= THE TASK =
Without including any pictures, reproduce all the lines below word for word.

_ _ _ _

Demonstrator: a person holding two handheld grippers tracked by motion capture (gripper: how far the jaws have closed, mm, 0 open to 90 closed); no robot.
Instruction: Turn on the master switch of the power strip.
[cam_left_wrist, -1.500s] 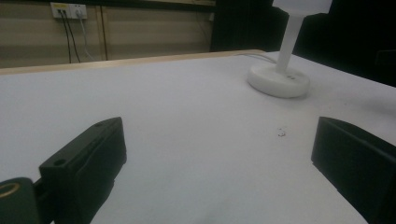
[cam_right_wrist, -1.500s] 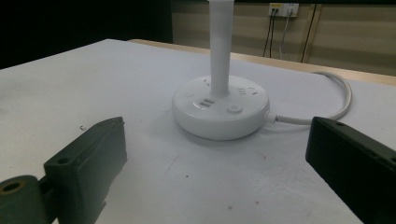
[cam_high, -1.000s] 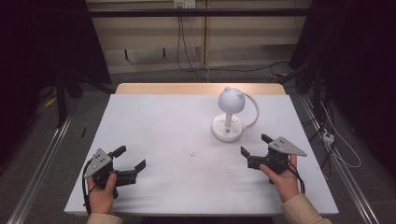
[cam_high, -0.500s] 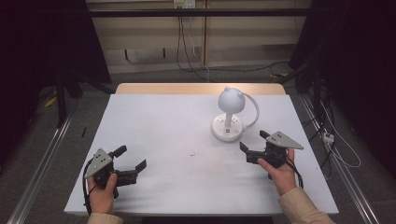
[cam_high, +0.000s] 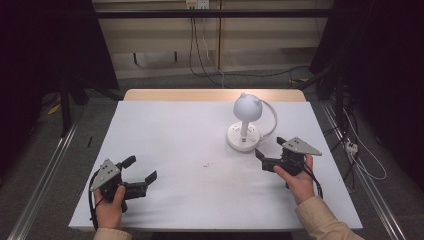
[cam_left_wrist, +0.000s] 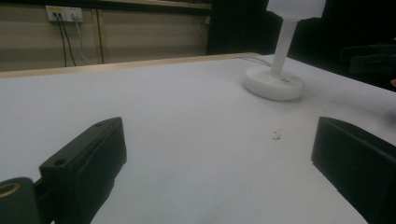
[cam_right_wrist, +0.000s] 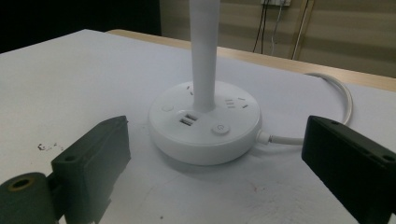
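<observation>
Closer now to the white desk lamp toward the counter's far right edge, the right gripper and idle left gripper keep jaws released; its rigid, smooth, base-weighted body likely favors gripping the slim stem.

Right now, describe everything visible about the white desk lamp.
The white desk lamp stands upright on the table's right half. It looks plastic: a rounded head, a straight stem, and a round base carrying two USB ports, sockets and a power button. A white cord loops out behind it. The right tongs, open, face the base without touching.
</observation>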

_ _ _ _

= RESULT BELOW =
Demonstrator: a person holding two handheld grippers tracked by motion capture (gripper: how far the jaws have closed, mm, 0 open to 90 closed); no robot.
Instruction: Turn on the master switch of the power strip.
[cam_left_wrist, -1.500s] 
[cam_right_wrist, -1.500s] 
[cam_high, -1.000s] 
[cam_high, -0.500s] 
[cam_high, +0.000s] 
[cam_left_wrist, +0.000s] 
[cam_right_wrist, +0.000s] 
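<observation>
Closer now to the white desk lamp toward the counter's far right edge, the right gripper and idle left gripper keep jaws released; its rigid, smooth, base-weighted body likely favors gripping the slim stem.

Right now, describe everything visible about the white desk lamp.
The white desk lamp stands upright on the table's right half. It looks plastic: a rounded head, a straight stem, and a round base carrying two USB ports, sockets and a power button. A white cord loops out behind it. The right tongs, open, face the base without touching.
</observation>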

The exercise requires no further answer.